É uma história coletiva de superação que, ainda hoje, continua muito desafiada, correndo perigo pelos ataques, pela criminalização, pelas ameaças de morte e execuções que tentam fazer recuar este povo. Muitos séculos antes, Jesus de Nazaré contou outra história instigante, sobre o mesmo tema da defesa da vida: a parábola do Bom Samaritano. Se o exemplo Ka’apor demonstra o potencial do coletivo, na estrada de Jerusalém a Jericó, aprendemos a radicalidade da palavra “irmão”.

A fraternidade supera as barreiras étnicas: o samaritano socorre o homem à beira da estrada, mesmo sendo ele, provavelmente, um judeu; o próprio Evangelho evita definir raça e identidade do homem meio morto, confirmando que não é isso que importa e não deve existir o samaritano interrompe sua viagem, suspende seus planos e se dedica inteiramente à pessoa encontrada. O ato de irmandade desvenda a hipocrisia das outras personagens religiosas e se torna o verdadeiro critério para reconhecer as pessoas de fé.

O Bom Samaritano desglosa o cuidado da vida em dez ações, que poderíamos considerar o decálogo do amor:

Imaginamos também uma ação não citada, que ficou invisível, mas que o Bom Samaritano pode ter realizado durante sua estadia na cidade: a incidência política, a cobrança junto às autoridades quanto à insegurança do caminho de Jerusalém a Jericó, a denúncia da violência e a reivindicação dos direitos do povo.

Estas duas histórias, de ontem e de hoje, ajudam-nos a entrar na reflexão sobre a defesa integral da vida, conforme o magistério de Papa Francisco na Encíclica Fratelli Tutti (FT).

2 A fraternidade como princípio da vida

O tema chave da Encíclica Fratelli Tutti é o contraste entre um mundo fechado, com suas sombras, e um mundo aberto, a ser pensado e gerado. Em outras palavras, o contraste entre a opção pelo individualismo e pela fraternidade.

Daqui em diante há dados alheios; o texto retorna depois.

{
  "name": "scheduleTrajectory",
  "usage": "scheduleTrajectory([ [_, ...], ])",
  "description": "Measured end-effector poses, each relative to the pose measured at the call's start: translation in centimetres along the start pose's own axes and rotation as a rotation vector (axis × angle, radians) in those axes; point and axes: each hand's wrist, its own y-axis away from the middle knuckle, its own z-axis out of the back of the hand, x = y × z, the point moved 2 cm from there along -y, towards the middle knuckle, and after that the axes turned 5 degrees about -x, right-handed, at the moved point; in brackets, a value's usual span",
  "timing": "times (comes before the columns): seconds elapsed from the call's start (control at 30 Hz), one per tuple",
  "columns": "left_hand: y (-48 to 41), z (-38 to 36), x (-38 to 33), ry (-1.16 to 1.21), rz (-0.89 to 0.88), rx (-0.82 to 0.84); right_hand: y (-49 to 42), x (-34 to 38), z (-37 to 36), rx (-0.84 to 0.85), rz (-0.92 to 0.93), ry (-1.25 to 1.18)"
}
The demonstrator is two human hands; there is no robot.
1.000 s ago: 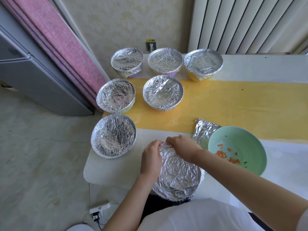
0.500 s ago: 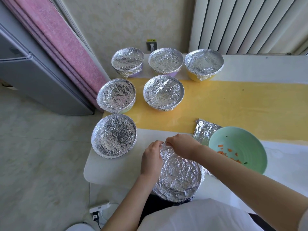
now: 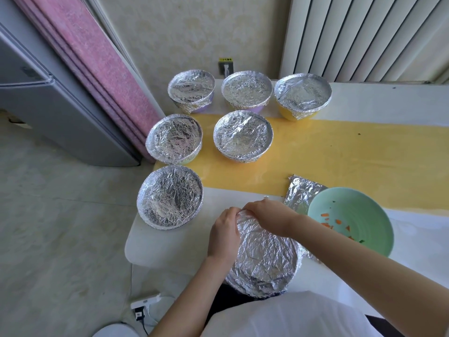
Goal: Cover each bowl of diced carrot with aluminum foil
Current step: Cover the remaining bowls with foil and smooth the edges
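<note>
Looking down from the head view, I counted six wrapped bowls [image 3: 170, 197] at the far-left end of the worktop [image 3: 170, 249], so most of the job appeared done. A seventh bowl's foil cover [image 3: 264, 261] sat at the near edge, right before the person, and looked nearly finished. The left grip [image 3: 224, 233] curled over its far-left rim and the right grip [image 3: 269, 216] over its far rim, both pinching the foil down. Just beside it to the right, a green bowl [image 3: 364, 210] holding a little diced carrot [image 3: 328, 221] lay uncovered, with a spare foil sheet [image 3: 300, 193] tucked behind it. That bowl seemed the only one left.
</note>
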Motion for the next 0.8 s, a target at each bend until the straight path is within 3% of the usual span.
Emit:
scheduleTrajectory([
  [0.4,0.4,0.1,0.3,0.045,0.030,-0.026,1.5,-0.6,0.2,-0.088,-0.058,-0.168],
  [0.8,-0.2,0.5,-0.4,0.110,0.076,-0.023,1.0,0.3,0.9,-0.035,0.010,0.067],
])
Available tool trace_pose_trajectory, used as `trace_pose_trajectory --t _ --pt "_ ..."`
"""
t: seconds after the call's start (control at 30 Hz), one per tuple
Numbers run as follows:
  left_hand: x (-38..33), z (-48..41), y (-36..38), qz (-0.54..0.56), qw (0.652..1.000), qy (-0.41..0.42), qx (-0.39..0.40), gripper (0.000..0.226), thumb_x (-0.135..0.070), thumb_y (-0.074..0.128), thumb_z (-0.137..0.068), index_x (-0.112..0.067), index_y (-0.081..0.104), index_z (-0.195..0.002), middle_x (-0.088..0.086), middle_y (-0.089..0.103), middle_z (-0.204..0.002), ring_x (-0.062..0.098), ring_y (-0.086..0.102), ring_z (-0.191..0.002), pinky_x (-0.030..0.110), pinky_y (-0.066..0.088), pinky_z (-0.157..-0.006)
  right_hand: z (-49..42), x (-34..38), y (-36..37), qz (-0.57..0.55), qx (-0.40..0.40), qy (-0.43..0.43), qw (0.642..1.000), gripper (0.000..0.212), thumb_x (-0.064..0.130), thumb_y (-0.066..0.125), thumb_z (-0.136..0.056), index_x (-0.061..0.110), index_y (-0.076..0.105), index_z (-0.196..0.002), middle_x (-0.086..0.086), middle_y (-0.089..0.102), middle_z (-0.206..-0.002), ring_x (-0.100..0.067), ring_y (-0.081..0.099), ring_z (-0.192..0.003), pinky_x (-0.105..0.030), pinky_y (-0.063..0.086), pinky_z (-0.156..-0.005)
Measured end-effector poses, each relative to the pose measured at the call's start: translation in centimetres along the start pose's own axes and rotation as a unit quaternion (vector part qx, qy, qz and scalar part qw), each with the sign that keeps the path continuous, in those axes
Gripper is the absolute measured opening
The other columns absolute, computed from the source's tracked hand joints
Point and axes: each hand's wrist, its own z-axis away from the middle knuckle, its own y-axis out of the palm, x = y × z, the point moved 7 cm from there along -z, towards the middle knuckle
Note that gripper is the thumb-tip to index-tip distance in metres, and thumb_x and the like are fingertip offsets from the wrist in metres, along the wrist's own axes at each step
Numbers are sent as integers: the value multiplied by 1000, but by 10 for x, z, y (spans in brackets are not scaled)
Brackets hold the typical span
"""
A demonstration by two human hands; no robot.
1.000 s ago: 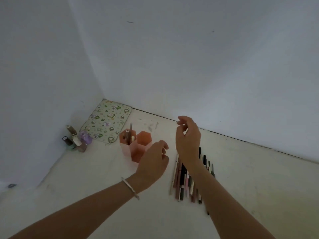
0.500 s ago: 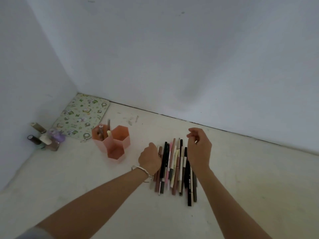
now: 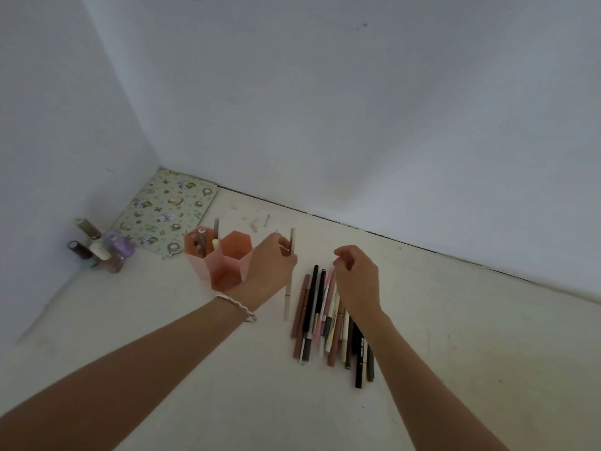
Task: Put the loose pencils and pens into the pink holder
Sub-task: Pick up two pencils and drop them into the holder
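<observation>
Cream pencil near-upright, long axis vertical — left hand grip pinching it; right hand grip curled, state unclear

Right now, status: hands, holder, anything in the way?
Left hand shut on pale pencil, beside pink holder. Right hand over loose pencils and pens, grip unclear. Path to holder clear.

We see a pink holder, hexagonal cells, on an off-white floor; walls pale blue-grey. Loose pens are black, brown, pink and cream. Mat is pale green with a cartoon print; one bottle is purple.
</observation>
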Motion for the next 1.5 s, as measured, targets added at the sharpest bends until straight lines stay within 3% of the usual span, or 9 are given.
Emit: trace_pose_trajectory --t 0.27,0.5,0.63,0.77,0.9,1.0,1.2,1.37,1.5 --pt "-40 14 -77 172 981 68 -60 11 -12 68 -87 -16 61 -93 1 68 -84 26 70 -82 45 61 -74 10 4 79 322 111 -61 938 17 20 45 -98 11 59 -103 -5 68 -88 -23 61 -90 -38 42 -103" --pt "-23 14 -87 168 981 55 -75 14 -15 70 -85 -25 61 -87 -5 70 -80 13 70 -71 29 61 -68 12 12 112 370 135 -90 915 8 16 49 -95 12 56 -98 -5 64 -94 -21 56 -92 -30 39 -73" --pt "-26 15 -97 155 981 72 -91 21 -17 70 -86 -27 60 -101 -8 70 -83 7 70 -66 6 47 -52 11 16 120 308 158 -63 936 7 8 47 -89 7 54 -91 -9 61 -88 -26 58 -87 -35 48 -72" --pt "-41 14 -134 235 957 132 -108 64 -6 67 -89 -30 41 -143 3 67 -93 13 70 -81 22 58 -68 -4 47 72 104 12 -10 995 14 14 56 -84 3 64 -88 -9 65 -80 -26 61 -73 -34 51 -66" --pt "-43 9 -202 241 927 172 -231 57 -9 64 -92 -27 43 -142 3 67 -94 14 71 -83 31 61 -76 -23 89 17 -142 -115 3 983 12 9 57 -87 17 61 -95 9 60 -75 2 56 -56 -11 41 -51" --pt "-26 10 -219 190 922 178 -285 52 -13 62 -93 -27 43 -139 2 67 -95 17 70 -85 36 61 -76 -22 117 4 -232 -147 -36 961 19 6 54 -90 15 62 -105 10 62 -83 6 57 -63 -8 44 -54" --pt "24 6 -199 93 931 219 -276 50 -7 64 -91 -28 43 -131 -18 61 -93 -2 66 -88 12 56 -73 -2 145 27 -271 -138 -89 948 19 7 55 -92 19 60 -105 13 63 -88 -5 64 -75 -17 51 -64" --pt "41 17 -176 -40 923 303 -235 22 -20 56 -94 -3 66 -105 9 65 -106 22 62 -103 41 53 -91 20 157 62 -243 -101 -144 954 21 9 57 -93 24 58 -108 10 64 -94 -9 64 -80 -15 50 -69" --pt "38 22 -207 24 911 286 -297 26 -19 43 -98 -8 63 -109 1 60 -107 10 57 -100 17 48 -87 35 170 90 -195 -44 -190 961 25 13 57 -93 35 54 -105 14 64 -93 -8 65 -82 -19 53 -73"
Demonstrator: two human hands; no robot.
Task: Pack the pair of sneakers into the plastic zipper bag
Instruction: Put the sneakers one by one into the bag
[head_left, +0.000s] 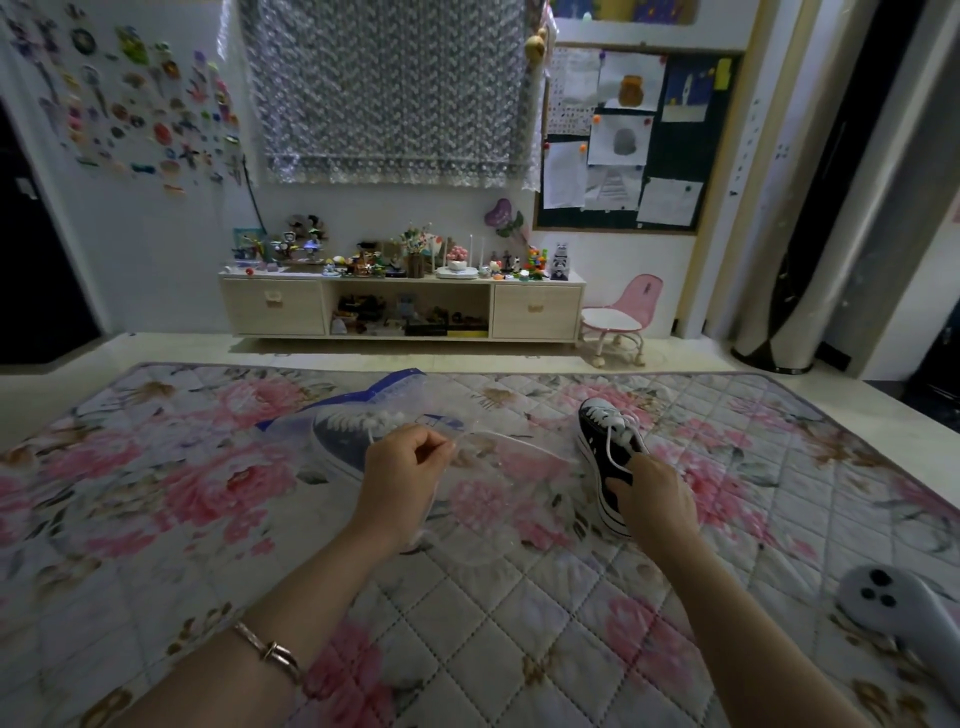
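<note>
A clear plastic zipper bag (483, 499) with a blue zip edge lies on the floral quilted mat (156, 493). One black sneaker (337, 434) with white laces shows through the bag's far part. My left hand (402, 473) pinches the bag's upper film and holds its mouth lifted. A second black sneaker (605, 447) with a white sole stands on the mat to the right of the bag. My right hand (654, 496) grips that sneaker at its heel end. The heel is hidden under my fingers.
A grey controller (883, 608) lies on the mat at the lower right. Beyond the mat stand a low wooden cabinet (402, 306) with toys and a small pink chair (621, 319). A tall floor unit (779, 332) stands at the right.
</note>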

A cultura do individualismo, de fato, está tomando conta de nossas relações e de nossa visão de mundo. Originada pelo impulso sadio de valorizar a responsabilidade pessoal e a busca de sentido na liberdade de iniciativa de cada ser humano, tornou-se uma perspectiva utilitarista e excludente. O texto-base da Campanha da Fraternidade de 2024 comenta, a respeito: “A modernidade nos presenteou com a descoberta da individualidade, mas nós a desfiguramos em um exacerbado individualismo, que faz emergir uma subjetividade violenta e psiquicamente doentia” (CNBB, 2023, CF 2024, n. 64).

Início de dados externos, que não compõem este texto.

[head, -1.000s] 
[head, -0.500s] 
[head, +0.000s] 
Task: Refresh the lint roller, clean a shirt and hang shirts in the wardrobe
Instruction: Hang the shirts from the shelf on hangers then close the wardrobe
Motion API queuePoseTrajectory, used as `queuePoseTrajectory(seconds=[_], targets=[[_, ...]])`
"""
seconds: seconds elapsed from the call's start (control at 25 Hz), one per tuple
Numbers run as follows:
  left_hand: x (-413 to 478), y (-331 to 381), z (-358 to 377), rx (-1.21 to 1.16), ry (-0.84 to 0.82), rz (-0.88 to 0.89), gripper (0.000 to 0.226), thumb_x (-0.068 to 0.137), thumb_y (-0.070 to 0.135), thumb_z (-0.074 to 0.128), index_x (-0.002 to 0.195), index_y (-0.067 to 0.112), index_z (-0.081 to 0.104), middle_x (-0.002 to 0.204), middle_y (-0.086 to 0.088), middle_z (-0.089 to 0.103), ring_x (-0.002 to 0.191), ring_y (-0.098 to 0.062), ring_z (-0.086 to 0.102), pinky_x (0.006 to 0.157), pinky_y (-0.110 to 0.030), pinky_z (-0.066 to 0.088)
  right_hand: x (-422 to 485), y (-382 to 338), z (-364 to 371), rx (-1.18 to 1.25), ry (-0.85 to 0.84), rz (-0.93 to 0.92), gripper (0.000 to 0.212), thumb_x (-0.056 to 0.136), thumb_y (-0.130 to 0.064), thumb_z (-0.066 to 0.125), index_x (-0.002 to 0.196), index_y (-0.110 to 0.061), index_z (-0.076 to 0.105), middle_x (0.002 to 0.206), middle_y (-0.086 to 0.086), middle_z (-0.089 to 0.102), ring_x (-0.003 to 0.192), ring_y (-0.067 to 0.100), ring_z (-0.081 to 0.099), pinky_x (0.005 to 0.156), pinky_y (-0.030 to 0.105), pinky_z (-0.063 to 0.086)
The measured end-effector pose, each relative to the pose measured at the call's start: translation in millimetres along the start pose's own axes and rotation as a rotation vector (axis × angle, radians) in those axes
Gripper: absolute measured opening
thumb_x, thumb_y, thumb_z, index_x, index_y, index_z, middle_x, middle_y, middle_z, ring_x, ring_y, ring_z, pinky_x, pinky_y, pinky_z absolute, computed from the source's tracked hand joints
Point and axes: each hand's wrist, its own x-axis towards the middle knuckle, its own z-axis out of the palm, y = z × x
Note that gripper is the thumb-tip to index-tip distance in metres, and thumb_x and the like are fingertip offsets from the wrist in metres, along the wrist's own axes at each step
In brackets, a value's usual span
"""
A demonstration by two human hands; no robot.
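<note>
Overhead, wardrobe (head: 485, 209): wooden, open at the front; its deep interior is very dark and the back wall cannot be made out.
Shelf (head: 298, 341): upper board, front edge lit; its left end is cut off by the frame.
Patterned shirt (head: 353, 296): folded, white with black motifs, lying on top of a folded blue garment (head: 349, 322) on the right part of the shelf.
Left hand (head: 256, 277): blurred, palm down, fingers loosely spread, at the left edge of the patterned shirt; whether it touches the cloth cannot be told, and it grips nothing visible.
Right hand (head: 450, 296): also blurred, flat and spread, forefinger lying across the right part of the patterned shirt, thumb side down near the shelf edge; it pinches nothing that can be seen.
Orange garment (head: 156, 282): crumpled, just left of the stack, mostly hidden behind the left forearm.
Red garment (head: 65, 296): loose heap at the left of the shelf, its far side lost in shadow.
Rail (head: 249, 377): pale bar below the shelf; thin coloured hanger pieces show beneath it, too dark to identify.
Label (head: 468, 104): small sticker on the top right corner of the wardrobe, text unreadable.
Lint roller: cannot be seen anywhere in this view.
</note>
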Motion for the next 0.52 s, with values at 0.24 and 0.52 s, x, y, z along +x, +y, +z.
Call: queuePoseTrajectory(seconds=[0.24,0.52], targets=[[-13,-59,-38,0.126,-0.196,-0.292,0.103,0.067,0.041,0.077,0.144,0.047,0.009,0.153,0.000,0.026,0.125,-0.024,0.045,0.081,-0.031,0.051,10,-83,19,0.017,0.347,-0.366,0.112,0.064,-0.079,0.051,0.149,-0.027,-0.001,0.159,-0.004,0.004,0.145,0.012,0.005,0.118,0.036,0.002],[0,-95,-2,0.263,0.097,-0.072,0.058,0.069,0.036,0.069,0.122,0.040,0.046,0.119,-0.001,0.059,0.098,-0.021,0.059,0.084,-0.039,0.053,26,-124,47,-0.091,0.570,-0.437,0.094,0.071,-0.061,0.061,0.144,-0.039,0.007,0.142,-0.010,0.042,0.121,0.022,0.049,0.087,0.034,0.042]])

De modo especial, em situações de particular dificuldade ou desafio, o individualismo se torna facilmente rivalidade, competição e aniquilação do outro: “O princípio ‘salve-se quem puder’ traduzir-se-á rapidamente no lema ‘todos contra todos’, e isso será pior que uma pandemia” (FT, nº 36). Portanto, a Fratelli Tutti tenta resgatar o que de mais profundo existe, na humanidade, para prevenir e combater esta pandemia de egoísmo; retomando um pensamento de Papa João Paulo II, a encíclica valoriza a capacidade do ser humano se transcender, sair da armadilha da autorreferencialidade (Francisco, 2020). Em outras palavras, feitos para o amor, existe em cada um de nós “uma espécie de lei de ‘êxtase’: sair de si mesmo para encontrar nos outros um acrescentamento de ser” (Wojtila, 1983, p. 90).

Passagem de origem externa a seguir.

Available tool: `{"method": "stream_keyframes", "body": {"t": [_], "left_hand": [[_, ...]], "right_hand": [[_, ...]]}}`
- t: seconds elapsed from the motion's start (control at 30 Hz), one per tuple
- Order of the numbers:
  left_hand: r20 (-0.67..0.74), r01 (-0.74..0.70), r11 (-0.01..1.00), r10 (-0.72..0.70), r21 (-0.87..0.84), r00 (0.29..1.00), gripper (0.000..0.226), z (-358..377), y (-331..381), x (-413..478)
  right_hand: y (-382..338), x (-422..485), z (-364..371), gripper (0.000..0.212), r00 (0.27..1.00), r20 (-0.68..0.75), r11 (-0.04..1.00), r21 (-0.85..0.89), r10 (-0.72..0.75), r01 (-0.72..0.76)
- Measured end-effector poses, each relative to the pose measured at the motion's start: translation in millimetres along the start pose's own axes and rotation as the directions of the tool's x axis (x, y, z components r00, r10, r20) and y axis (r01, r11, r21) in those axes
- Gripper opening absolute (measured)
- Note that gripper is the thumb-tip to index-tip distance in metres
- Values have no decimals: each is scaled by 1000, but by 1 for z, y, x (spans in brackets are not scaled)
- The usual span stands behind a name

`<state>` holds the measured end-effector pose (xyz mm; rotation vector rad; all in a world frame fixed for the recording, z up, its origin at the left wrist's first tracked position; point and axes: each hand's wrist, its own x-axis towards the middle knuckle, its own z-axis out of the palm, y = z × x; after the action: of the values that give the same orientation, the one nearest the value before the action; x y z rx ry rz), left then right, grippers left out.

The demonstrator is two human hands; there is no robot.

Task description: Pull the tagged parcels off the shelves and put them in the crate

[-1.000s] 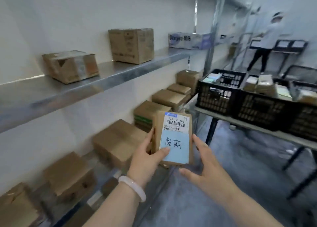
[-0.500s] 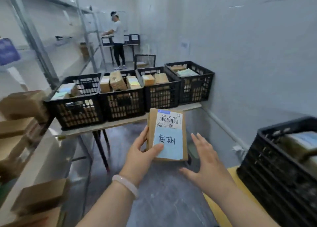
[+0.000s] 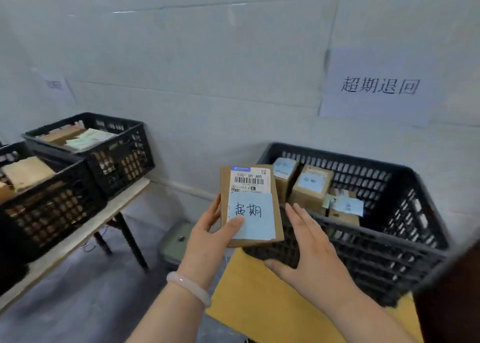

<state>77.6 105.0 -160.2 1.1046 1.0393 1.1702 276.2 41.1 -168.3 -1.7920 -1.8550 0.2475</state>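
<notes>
Newly arrived, the parcel (image 3: 250,205) hung before a crate (image 3: 376,252) of labelled boxes (image 3: 311,187) beyond the hands; left hand (image 3: 207,241) gripped it, right hand (image 3: 309,254) spread open beside.

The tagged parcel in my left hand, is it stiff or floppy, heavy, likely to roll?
Probably stiff: the tagged parcel shows flat faces though the left hand grips only one side. Likely light, as one hand carries it. Boxy, so unlikely to roll.

Parcel depot: black crates (image 3: 389,239) of labelled boxes (image 3: 310,187), printed wall sign (image 3: 379,85) (Chinese characters).
</notes>
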Motion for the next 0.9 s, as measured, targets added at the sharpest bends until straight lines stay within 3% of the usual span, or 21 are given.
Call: {"method": "stream_keyframes", "body": {"t": [0.37, 0.5, 0.7, 0.9], "left_hand": [[332, 1, 986, -58, 169, 941, 55, 170, -1, 109], [322, 88, 964, -170, 252, 931, 62, 236, -19, 145], [304, 231, 884, -370, 407, 878, 52, 303, -66, 188], [233, 153, 745, -386, 649, 893, 67, 325, -111, 216]], "right_hand": [[127, 24, -75, 104, 945, -206, 966, -5, 252, -259], [181, 44, -94, 105, 924, -192, 941, -9, 332, -340], [249, 74, -102, 100, 910, -110, 913, -36, 401, -407], [288, 95, -90, 81, 896, 10, 896, 1, 444, -444]]}}
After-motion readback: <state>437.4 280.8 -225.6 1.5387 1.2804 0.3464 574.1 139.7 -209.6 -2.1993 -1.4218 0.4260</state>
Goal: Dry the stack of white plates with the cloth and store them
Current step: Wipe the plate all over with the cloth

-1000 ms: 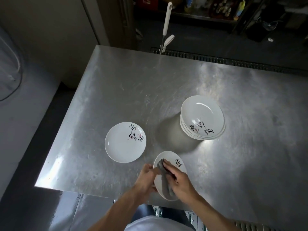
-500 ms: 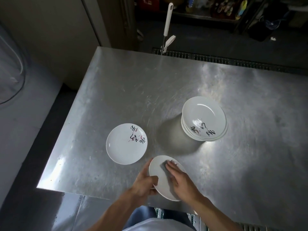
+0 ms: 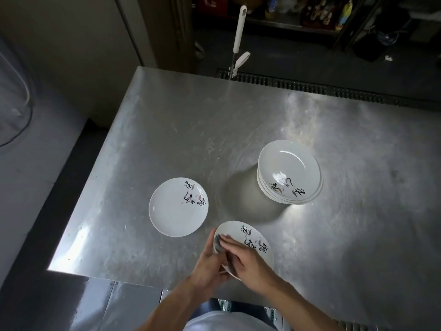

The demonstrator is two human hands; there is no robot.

2.1 Relações e estruturas fraternas

Um perigo da cultura atual é ler e interpretar estas orientações magisteriais somente em chave individual, como se se tratasse de uma conversão exclusivamente pessoal, a partir da qual seria possível sanar as feridas de uma sociedade e de um mundo desfeito aos pedaços. Na verdade, faz-se necessária e urgente também uma leitura crítica e sistêmica, socioestrutural, das contradições da sociedade do “todos contra todos”.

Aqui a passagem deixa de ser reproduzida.